F.
Als ze naar buiten gaat, maakt ze zich het liefst onzichtbaar. Als de buren haar vragen op het buurjongetje te passen, loopt ze over de stoep tussen hun voordeuren in haar pyjama. Het is haar manier van verzet. Ze kleedt zich als een kind, een kind dat op een kind past. Ze wacht in hun woonkamer tot ze terugkomen en haar betalen, geeft niet of te zacht antwoord als ze proberen met haar te praten. Ze doet het niet uit vrije wil, ze moet, het is haar door haar moeder opgedragen.
G.
De Imam heeft een pluizig wit baardje en lange schone nagels. Er wordt hem een groot stuk roze papier aangereikt. Hij neemt het aan, leest en houdt het omhoog. FGM is not existing. Het bestaat niet, zegt hij, er is geen sprake van verminking. Het is het verkeerde woord. Hij heeft het gisteren nog gevraagd aan een oude vrouw die het zelf heeft ondergaan. Er is nog nooit iemand aan doodgegaan, zo heeft ze het zelf gezegd. Het westen moet zich er niet mee bemoeien. Hun land is niet te koop.

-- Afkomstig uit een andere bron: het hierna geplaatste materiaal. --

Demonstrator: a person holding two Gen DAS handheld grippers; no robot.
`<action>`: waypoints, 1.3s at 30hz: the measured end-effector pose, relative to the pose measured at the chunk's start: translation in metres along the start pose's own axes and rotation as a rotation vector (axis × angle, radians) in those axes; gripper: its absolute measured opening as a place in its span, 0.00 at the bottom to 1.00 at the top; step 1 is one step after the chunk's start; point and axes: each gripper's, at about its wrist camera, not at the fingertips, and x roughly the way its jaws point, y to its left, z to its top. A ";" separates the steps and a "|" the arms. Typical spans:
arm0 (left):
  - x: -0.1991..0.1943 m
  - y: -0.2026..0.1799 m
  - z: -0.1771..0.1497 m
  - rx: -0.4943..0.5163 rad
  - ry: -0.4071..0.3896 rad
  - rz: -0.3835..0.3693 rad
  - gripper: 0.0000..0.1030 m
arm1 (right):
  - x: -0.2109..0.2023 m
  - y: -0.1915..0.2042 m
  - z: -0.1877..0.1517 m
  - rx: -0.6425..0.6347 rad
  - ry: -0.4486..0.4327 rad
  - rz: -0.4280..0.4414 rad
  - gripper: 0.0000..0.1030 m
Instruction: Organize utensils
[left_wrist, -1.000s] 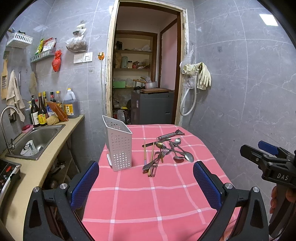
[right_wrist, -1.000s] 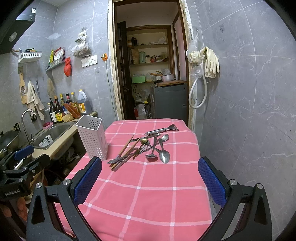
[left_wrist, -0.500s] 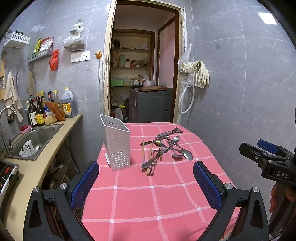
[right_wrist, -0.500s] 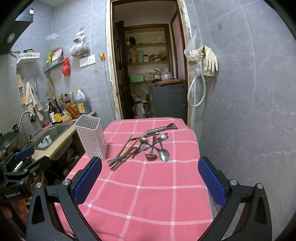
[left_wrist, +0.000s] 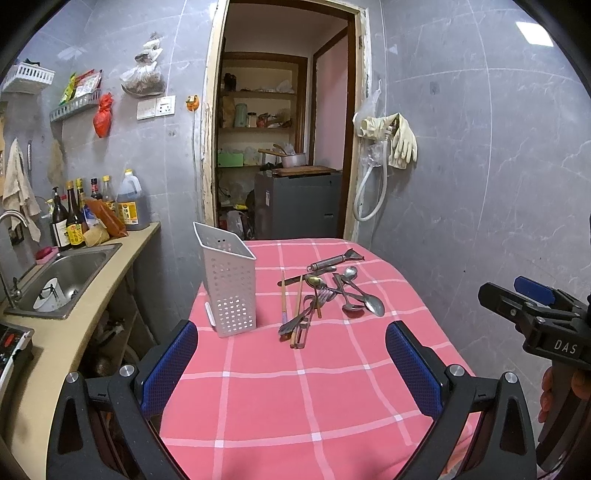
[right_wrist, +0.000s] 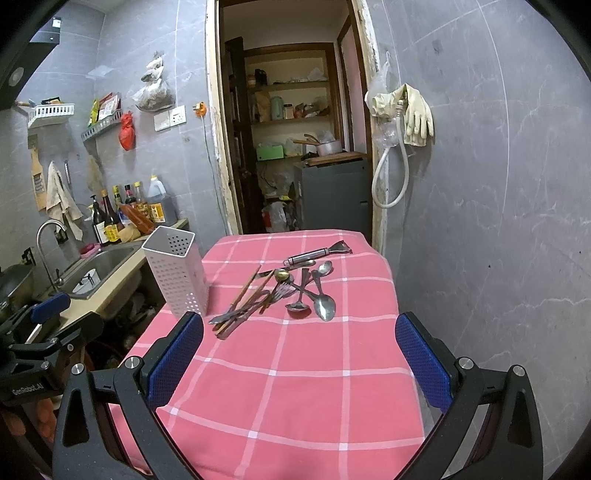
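Utensils (left_wrist: 325, 295) lay tangled on the worktop (left_wrist: 295, 387) beside the empty holder (left_wrist: 229, 291). Your left gripper (left_wrist: 291, 373) and right gripper (right_wrist: 299, 362) hung back, jaws released. Snagging neighbours was the risk.

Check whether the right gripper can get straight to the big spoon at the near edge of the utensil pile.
Probably yes. The right gripper is open and holds nothing, and only bare tablecloth lies between it and the big spoon. The holder stands off to the left, out of the way.
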 end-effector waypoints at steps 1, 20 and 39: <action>0.001 0.000 0.000 0.001 0.003 -0.002 0.99 | 0.001 0.000 0.000 0.001 0.002 -0.001 0.99; 0.033 0.020 0.020 0.016 0.037 -0.053 1.00 | 0.027 0.015 0.020 0.016 0.018 -0.060 0.99; 0.111 0.031 0.091 0.095 -0.083 -0.189 0.99 | 0.064 0.005 0.079 0.001 -0.107 -0.109 0.99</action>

Ze houden voor alle ramen in de woning de gordijnen dicht, het maakt niet uit of het ochtend is of avond. Ze ziet op YouTube dat zijn gevolg bestaat uit alleen maar mannen. Ze weet niet of ze het erover wil hebben, of haar moeder is dichtgenaaid, of ze zelf is dichtgenaaid. Ze durft het niet te vragen.
M.
Als haar moeder de deur uit is, zingt ze zo hard dat de hele buurt haar kan horen. Het kan haar niet schelen hoe ze klinkt.